David Haye has promised to help the British boxing authorities with its investigation into his Munich press-conference bust-up with fellow English heavyweight Dereck Chisora.
But although the former WBA titleholder, 31, who retired last October, regrets his part in the shocking scenes this past Saturday, he is refusing to accept that he was to blame. Instead, he is pointing the finger firmly at 28-year-old Chisora.
And Haye, still wanted for questioning by German police, claims he fled back to England in the early hours of Sunday morning because of the death threats from Chisora.
A statement from the south Londoner released Monday afternoon read:
“It is with regret that I feel I have to issue this statement to clarify certain matters, following an unfortunate incident that occurred on Saturday night in Munich, Germany at the Vitali Klitschko v Dereck Chisora post-fight press conference.
I was in Munich to watch the WBC world heavyweight title bout between Klitschko and Chisora and provide punditry for BoxNation, and accredited as such. During the post-fight press conference, I was stood at the back of the room. It wasn’t until Bernd Bonte said my name and involved me in the press conference that I commented.
I was then happy to banter back and forth with Bonte and Klitschko, keen to ascertain whether he (Vitali) would stay true to his word and reiterate his desire to do what his younger brother couldn’t do – knock me out. I felt as though the public would want to hear more information about this potential bout and that we could both start beating the drum ahead of a showdown later this year.
However, at this point Chisora began firing insults at me from his position on the top table. In fact, he has recently made a habit of saying derogatory things about me in the press. Moments before declaring he wanted to go face-to-face with me, Chisora assured the gathered media that he would give me ‘two slaps’. Chisora had, of course, already been shrouded in controversy that weekend.

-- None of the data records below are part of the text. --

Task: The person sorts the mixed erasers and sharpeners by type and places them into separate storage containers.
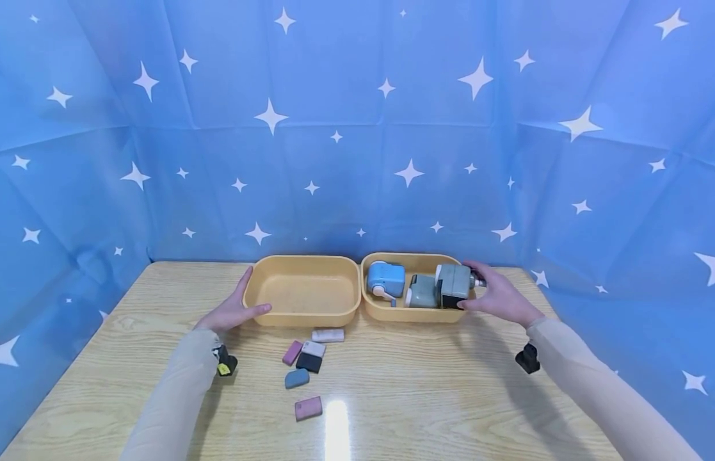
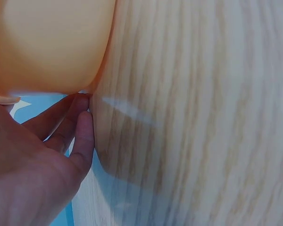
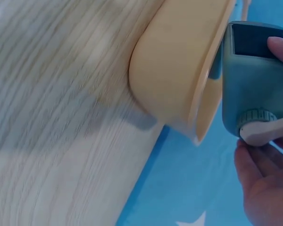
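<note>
My left hand [image 1: 229, 314] spans the left end of the tan tray [image 1: 302, 319], thumb over its front corner and a finger along its side. In the left wrist view the fingers [image 2: 85, 136] lie fairly straight beside the tray's wall. My right hand [image 1: 498, 298] grips a grey-green crank pencil sharpener [image 1: 452, 282] at the right end of the other tan tray [image 1: 386, 312]. In the right wrist view the thumb [image 3: 282, 49] presses its black panel, with the other fingers near the pale crank. That tray holds a blue pencil sharpener [image 1: 387, 278] and another grey-green sharpener [image 1: 422, 291].
On the wooden table [image 1: 403, 384], in front of the left tray, lie several small blocks like erasers: a white one [image 1: 328, 335], a black-and-white one [image 1: 310, 360], a blue one [image 1: 297, 378] and a pink one [image 1: 308, 408]. A blue star-patterned curtain [image 1: 334, 160] stands behind.
</note>
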`<act>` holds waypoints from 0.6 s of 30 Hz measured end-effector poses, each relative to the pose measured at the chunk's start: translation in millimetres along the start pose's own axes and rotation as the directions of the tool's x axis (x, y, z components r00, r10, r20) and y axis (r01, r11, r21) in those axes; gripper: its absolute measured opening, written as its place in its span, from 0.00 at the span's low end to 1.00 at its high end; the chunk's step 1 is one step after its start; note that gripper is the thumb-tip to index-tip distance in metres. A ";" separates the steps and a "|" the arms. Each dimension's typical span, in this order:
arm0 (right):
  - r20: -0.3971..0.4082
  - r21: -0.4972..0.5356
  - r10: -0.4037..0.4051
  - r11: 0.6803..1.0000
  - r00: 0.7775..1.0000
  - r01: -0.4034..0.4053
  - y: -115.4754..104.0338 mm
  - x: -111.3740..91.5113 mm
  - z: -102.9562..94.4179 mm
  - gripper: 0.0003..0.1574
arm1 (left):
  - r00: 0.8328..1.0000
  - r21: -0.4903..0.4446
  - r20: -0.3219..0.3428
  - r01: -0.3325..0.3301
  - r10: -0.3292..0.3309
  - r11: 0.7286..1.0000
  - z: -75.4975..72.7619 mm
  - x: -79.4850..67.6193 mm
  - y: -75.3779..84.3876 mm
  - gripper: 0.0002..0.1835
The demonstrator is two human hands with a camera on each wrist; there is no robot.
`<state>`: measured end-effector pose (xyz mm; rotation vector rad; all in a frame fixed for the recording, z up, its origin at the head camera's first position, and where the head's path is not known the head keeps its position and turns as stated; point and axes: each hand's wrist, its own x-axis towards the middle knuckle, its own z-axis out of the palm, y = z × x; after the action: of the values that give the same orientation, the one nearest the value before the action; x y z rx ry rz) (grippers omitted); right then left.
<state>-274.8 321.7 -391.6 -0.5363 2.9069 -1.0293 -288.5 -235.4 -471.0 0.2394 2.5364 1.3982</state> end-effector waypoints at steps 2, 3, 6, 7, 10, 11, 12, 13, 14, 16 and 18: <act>-0.003 -0.006 0.006 1.000 1.000 -0.006 3.0 1.3 -1.6 0.61 | 1.000 -0.005 0.000 0.003 -0.003 1.000 0.2 0.7 -1.0 0.62; -0.005 -0.010 0.010 1.000 1.000 -0.010 4.3 1.8 -2.3 0.61 | 1.000 -0.008 0.001 0.004 -0.004 1.000 0.3 1.0 -1.2 0.62; -0.011 -0.018 0.021 1.000 1.000 -0.021 9.0 4.4 -3.3 0.61 | 1.000 -0.007 -0.002 0.001 -0.001 1.000 0.3 0.9 -1.0 0.62; -0.013 -0.019 0.025 0.999 1.000 -0.025 10.7 5.5 -3.2 0.61 | 1.000 -0.009 -0.003 0.001 -0.001 1.000 0.3 0.6 -0.9 0.62; -0.017 -0.011 0.027 1.000 0.999 -0.028 14.9 8.3 -2.2 0.61 | 1.000 -0.010 -0.005 0.000 0.000 1.000 0.3 -0.6 -0.6 0.62; -0.018 -0.005 0.028 1.000 0.999 -0.028 16.1 9.1 -1.7 0.61 | 1.000 -0.009 -0.004 0.000 0.000 1.000 0.5 -1.0 -0.6 0.62; -0.019 0.000 0.026 1.000 0.999 -0.026 17.0 9.8 -1.1 0.61 | 1.000 -0.011 -0.002 0.001 -0.001 1.000 0.8 -1.1 -0.4 0.62; -0.021 0.002 0.025 1.000 0.999 -0.025 18.0 10.6 -0.6 0.61 | 1.000 -0.011 0.000 0.000 0.000 1.000 1.0 -1.2 -0.6 0.62; -0.023 0.000 0.023 1.000 0.999 -0.023 18.8 11.7 0.0 0.61 | 1.000 -0.007 0.001 -0.001 0.001 1.000 1.2 -1.1 -0.9 0.62; -0.025 -0.010 0.015 1.000 1.000 -0.015 20.0 14.8 1.4 0.60 | 1.000 -0.010 -0.001 -0.005 0.005 1.000 1.4 -0.3 -1.3 0.62; -0.021 -0.032 0.006 0.999 1.000 -0.006 20.5 18.4 3.2 0.60 | 1.000 -0.010 -0.007 -0.007 0.007 1.000 1.1 0.5 -2.2 0.62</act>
<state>-298.2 328.7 -404.8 -0.5208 2.9465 -0.9946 -288.7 -235.6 -473.5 0.2426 2.5362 1.4163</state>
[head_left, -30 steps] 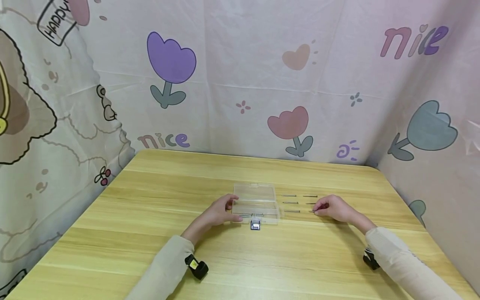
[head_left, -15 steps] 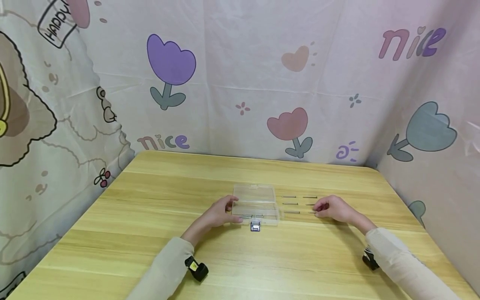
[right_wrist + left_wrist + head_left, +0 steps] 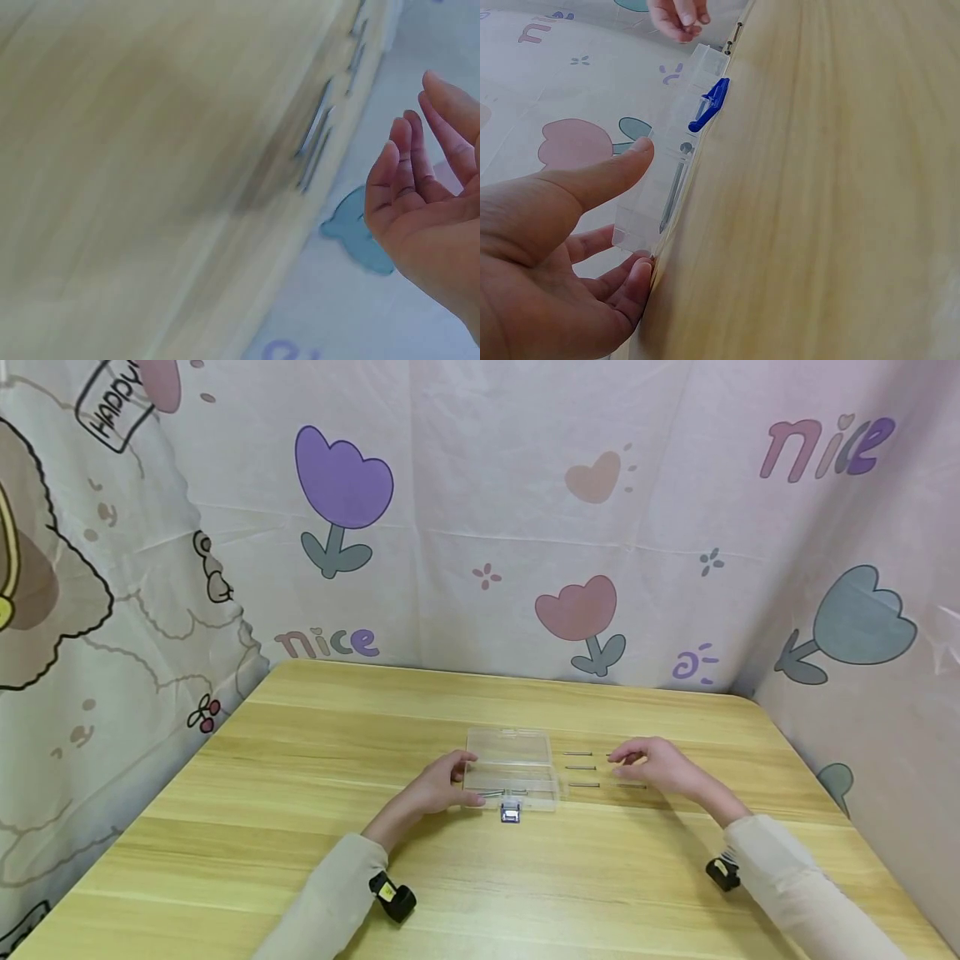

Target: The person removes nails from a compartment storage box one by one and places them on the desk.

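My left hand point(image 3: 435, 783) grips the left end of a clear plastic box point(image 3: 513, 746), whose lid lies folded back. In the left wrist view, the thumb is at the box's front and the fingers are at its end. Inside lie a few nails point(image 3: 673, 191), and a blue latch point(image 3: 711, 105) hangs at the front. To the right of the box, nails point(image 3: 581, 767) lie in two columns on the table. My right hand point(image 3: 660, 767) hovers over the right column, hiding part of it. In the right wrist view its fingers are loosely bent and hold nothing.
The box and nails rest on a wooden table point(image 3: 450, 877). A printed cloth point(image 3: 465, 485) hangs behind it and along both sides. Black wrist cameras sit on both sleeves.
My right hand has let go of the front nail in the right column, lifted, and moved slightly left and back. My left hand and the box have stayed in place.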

Despite this, Chisora climbed down from the top table, removed his robe and then walked towards me, entourage in tow, in an aggressive manner. I held my ground, but, unfortunately, he caused a serious disturbance to occur, something which threatened to damage the reputation of the sport we both love.
Regrettably, some members of his entourage also encouraged the chaos.
Nevertheless, Chisora and I soon separated, brushed ourselves down and moved in opposite directions. The confrontation then reignited, however, and both Don Charles and Adam Booth became involved in the mess. Adam suffered a cut to the head.
Thankfully, it didn’t take long for the ruckus to again settle down. It was then that I heard Chisora say he planned to ‘shoot me dead’.
I decided to leave the venue and return to my hotel, a move which I hoped would diffuse the situation. However, Chisora’s team were staying at the same hotel as me and, in light of the threats Chisora had made in front of the world’s media, it seemed far more appropriate for me and Adam to leave the hotel as quickly as possible.
Consequently, I left Munich on an earlier flight on Sunday morning and have been thinking about what happened ever since, as well as replaying the incident many times via YouTube. It goes without saying, I am bitterly disappointed to have been a part of what transpired on Saturday evening.
I realise I am no angel – and don’t mind a bit of professional trash-talk to help raise boxing’s profile – but, during my 21 years in the sport, I have never been involved in, or even witnessed, such a serious fracas.
If requested, I shall happily assist the boxing authorities with any investigation they wish to launch and, ultimately, hope that all lessons learned from this incident will be implemented.
I also hope Dereck Chisora is able to learn from his mistakes this past weekend, right the wrongs and then go on to fulfil his potential in the boxing ring.”